• EXERCISE GOAL: Copy the listing below line for line, starting at its first line and ending with the line that has "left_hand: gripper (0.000" in it. Add nothing.

• DATA BELOW:
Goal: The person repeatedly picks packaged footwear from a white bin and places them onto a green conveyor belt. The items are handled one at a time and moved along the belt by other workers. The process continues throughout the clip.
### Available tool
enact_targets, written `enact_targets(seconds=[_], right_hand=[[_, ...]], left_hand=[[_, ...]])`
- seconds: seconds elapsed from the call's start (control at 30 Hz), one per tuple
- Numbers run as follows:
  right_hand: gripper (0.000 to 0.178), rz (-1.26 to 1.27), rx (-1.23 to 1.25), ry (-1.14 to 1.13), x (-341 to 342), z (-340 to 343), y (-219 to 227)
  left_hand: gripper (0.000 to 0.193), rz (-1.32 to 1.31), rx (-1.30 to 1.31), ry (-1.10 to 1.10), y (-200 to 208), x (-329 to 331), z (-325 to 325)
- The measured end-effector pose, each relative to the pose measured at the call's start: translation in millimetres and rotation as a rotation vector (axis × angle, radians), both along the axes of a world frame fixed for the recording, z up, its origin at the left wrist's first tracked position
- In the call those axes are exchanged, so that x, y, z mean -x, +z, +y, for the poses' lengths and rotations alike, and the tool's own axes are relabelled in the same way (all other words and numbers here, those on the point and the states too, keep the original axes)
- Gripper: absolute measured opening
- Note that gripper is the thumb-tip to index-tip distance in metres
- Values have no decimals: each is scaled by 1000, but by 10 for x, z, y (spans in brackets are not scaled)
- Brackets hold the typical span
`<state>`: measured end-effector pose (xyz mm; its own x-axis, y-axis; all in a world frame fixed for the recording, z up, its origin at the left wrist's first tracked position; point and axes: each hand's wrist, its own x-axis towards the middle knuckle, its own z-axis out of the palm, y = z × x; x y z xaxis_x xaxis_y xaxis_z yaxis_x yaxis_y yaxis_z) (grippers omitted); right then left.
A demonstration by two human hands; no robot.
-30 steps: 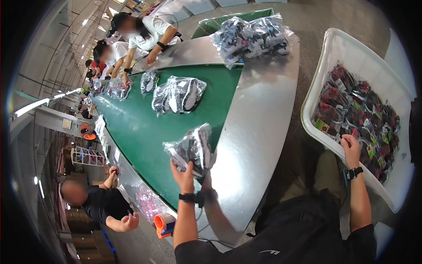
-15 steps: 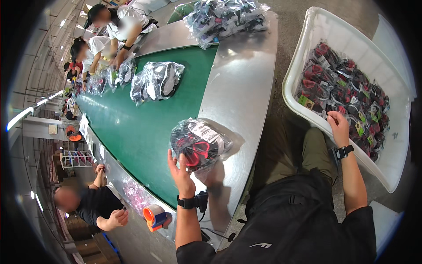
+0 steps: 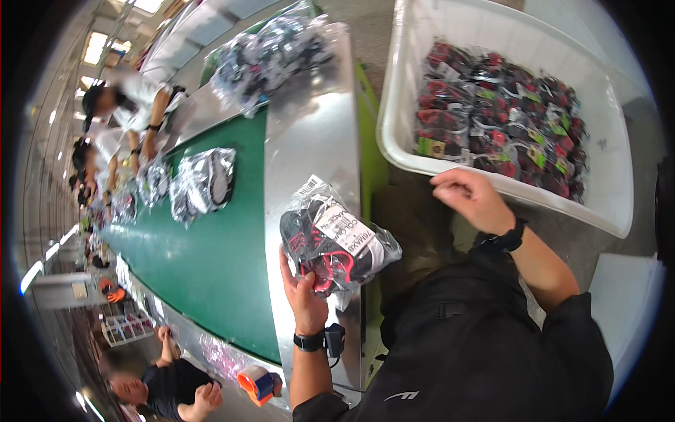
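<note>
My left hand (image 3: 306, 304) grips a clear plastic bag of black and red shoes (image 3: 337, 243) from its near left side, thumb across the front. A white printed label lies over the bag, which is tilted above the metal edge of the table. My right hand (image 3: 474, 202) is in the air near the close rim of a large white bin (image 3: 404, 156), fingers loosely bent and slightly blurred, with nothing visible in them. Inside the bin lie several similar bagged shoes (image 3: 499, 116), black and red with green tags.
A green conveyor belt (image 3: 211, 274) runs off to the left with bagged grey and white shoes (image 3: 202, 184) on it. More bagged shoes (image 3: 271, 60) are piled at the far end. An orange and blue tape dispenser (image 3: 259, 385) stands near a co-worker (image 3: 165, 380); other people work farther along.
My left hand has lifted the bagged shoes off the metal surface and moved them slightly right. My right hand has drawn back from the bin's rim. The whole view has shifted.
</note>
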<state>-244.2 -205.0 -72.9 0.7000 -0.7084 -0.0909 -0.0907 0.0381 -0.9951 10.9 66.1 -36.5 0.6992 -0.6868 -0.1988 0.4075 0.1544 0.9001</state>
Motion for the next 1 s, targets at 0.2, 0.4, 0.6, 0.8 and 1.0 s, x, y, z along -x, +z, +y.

• RESPONSE BOX:
Goal: The person repeatedly picks packaged footwear from a white bin and places them onto a green conveyor belt. The items are handled one at a time and moved along the belt by other workers. The process continues throughout the clip.
### Available tool
enact_targets, written `enact_targets(seconds=[_], right_hand=[[_, ...]], left_hand=[[_, ...]])`
- seconds: seconds elapsed from the call's start (control at 30 Hz), one per tuple
- Numbers run as follows:
  right_hand: gripper (0.000 to 0.178), rz (-1.26 to 1.27), rx (-1.23 to 1.25), ry (-1.14 to 1.13), x (-341 to 342), z (-340 to 343), y (-219 to 227)
  left_hand: gripper (0.000 to 0.193), rz (-1.32 to 1.31), rx (-1.30 to 1.31), ry (-1.10 to 1.10), y (-200 to 208), x (-329 to 331), z (-325 to 325)

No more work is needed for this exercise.